### What you will do
Below this line is a set of entries; quote exactly the lines from the line that contains "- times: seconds" to the line that contains "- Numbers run", both lines included.

### Stored dataset items

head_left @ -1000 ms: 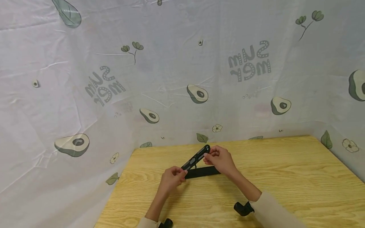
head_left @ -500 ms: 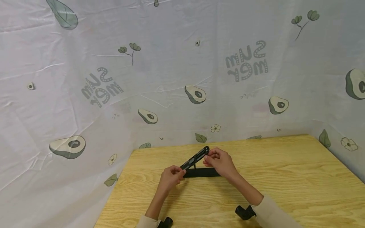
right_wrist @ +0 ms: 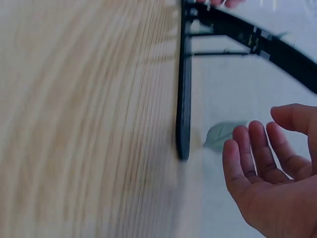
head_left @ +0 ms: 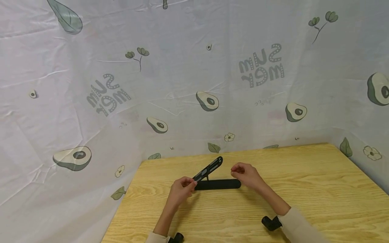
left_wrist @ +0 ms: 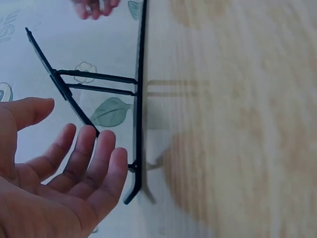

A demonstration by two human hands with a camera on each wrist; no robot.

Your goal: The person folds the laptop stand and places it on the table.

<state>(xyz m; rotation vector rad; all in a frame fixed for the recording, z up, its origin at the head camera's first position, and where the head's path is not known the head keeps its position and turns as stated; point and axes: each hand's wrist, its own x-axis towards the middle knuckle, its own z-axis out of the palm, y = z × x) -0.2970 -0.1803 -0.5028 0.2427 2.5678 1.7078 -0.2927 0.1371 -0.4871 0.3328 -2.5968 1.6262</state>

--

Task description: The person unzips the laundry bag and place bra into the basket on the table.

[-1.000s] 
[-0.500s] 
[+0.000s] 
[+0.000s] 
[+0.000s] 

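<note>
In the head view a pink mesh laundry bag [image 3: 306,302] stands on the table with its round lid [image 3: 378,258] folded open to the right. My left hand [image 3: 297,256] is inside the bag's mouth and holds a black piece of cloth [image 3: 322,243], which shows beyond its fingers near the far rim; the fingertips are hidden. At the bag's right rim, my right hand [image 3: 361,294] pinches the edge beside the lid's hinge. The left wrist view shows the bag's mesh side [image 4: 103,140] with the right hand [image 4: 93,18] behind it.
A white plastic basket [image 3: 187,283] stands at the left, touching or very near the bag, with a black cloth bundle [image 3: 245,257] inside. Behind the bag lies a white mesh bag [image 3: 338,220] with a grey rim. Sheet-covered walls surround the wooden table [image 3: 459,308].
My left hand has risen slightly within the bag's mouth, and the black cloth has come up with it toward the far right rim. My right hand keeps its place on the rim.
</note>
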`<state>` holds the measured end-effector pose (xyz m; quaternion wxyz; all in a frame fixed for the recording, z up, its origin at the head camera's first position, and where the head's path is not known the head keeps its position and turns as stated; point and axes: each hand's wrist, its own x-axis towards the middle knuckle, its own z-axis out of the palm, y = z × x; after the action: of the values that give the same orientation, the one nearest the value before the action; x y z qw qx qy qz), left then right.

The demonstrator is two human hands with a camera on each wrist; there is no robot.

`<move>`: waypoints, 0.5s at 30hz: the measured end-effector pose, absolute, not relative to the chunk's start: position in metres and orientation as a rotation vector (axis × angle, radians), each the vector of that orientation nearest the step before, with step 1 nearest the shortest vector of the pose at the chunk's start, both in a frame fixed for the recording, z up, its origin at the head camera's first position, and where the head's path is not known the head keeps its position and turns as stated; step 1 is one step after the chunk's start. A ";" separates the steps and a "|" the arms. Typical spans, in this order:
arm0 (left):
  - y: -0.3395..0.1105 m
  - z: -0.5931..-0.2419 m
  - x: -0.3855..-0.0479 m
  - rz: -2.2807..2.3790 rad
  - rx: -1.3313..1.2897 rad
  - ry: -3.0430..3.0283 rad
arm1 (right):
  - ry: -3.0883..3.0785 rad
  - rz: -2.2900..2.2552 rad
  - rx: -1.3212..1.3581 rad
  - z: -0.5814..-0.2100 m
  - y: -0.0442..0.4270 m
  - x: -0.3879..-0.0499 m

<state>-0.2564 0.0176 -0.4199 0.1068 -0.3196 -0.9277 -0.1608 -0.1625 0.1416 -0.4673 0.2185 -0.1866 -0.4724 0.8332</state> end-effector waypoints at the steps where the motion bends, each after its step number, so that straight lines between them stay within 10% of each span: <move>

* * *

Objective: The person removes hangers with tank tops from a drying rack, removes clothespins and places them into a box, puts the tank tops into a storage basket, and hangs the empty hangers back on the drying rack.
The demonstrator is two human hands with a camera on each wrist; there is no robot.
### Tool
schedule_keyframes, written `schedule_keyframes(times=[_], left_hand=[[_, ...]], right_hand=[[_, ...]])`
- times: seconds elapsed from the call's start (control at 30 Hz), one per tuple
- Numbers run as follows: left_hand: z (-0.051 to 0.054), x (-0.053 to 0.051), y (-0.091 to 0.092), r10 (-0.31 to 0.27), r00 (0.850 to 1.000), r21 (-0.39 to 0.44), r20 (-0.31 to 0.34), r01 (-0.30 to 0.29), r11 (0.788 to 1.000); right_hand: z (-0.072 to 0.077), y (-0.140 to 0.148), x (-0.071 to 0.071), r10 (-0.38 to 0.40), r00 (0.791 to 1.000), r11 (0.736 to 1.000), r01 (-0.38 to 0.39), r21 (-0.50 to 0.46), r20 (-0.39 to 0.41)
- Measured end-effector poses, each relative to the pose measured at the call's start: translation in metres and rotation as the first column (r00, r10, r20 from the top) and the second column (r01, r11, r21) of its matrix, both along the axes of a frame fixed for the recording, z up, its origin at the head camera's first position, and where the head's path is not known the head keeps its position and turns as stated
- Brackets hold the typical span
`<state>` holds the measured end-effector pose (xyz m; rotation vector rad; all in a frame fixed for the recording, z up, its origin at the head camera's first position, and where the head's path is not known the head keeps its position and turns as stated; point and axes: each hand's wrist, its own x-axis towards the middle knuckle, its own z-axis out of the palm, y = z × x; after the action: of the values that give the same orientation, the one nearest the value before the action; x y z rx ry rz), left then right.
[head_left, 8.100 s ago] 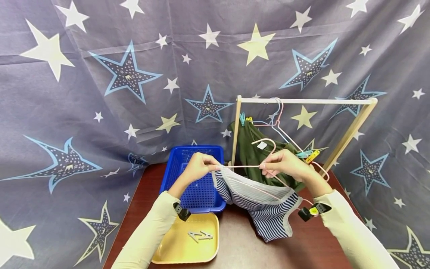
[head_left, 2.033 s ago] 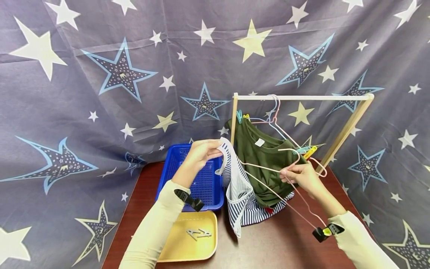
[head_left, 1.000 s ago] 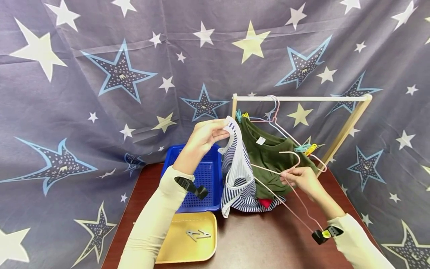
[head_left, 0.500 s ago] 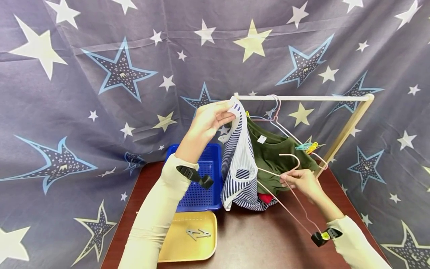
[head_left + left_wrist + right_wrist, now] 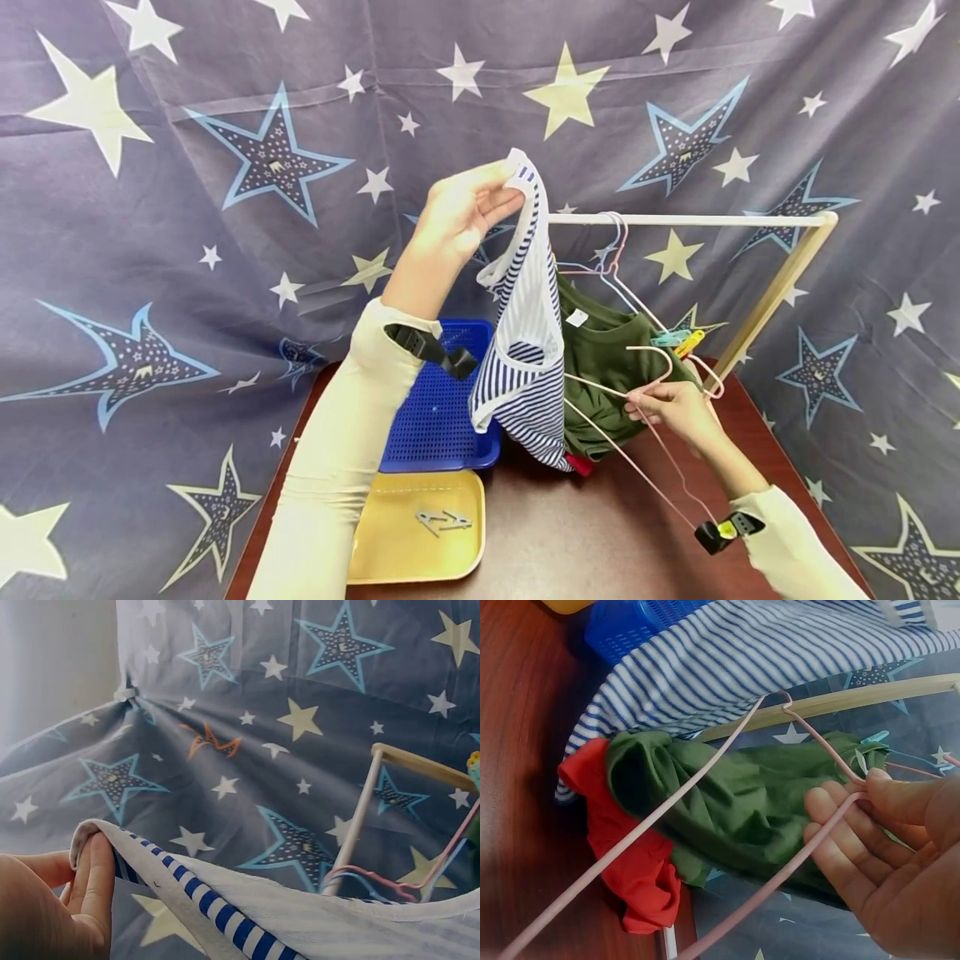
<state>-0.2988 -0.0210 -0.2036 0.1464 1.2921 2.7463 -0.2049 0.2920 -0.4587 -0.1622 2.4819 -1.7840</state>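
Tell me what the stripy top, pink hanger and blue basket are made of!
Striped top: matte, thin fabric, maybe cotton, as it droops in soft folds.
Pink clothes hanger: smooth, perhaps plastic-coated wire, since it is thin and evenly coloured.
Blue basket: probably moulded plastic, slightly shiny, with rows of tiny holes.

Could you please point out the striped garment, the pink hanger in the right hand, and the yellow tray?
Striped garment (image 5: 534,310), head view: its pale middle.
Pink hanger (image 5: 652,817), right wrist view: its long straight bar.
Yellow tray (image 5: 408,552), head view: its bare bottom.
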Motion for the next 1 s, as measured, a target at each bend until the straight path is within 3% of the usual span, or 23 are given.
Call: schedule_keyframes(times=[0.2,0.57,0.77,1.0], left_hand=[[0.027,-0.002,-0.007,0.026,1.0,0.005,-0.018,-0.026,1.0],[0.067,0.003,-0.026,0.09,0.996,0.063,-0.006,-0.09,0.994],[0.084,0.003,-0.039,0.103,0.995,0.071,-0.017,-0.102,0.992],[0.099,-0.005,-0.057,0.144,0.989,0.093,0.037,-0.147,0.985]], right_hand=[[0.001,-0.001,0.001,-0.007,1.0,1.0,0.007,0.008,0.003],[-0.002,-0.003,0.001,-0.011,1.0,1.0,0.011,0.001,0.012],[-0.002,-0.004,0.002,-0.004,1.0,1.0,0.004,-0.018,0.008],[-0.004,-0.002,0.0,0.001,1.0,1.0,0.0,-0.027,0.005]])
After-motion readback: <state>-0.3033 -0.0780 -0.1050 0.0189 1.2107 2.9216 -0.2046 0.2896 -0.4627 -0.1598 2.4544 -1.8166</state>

### Answer to the exercise
- times: seconds elapsed from the call's start (control at 30 Hz), one per tuple
- Numbers run as follows: left_hand: z (-0.051 to 0.054), x (-0.053 to 0.051), y (-0.091 to 0.092), r10 (-0.31 to 0.27), r00 (0.850 to 1.000), r21 (-0.39 to 0.44), r20 (-0.31 to 0.34), r01 (-0.30 to 0.29), r11 (0.788 to 1.000); right_hand: z (-0.072 to 0.077), y (-0.140 to 0.148), x (-0.071 to 0.071), r10 (-0.38 to 0.40), r00 (0.791 to 1.000), r11 (0.736 to 1.000), r01 (-0.38 to 0.39), r21 (-0.50 to 0.46), r20 (-0.39 to 0.41)

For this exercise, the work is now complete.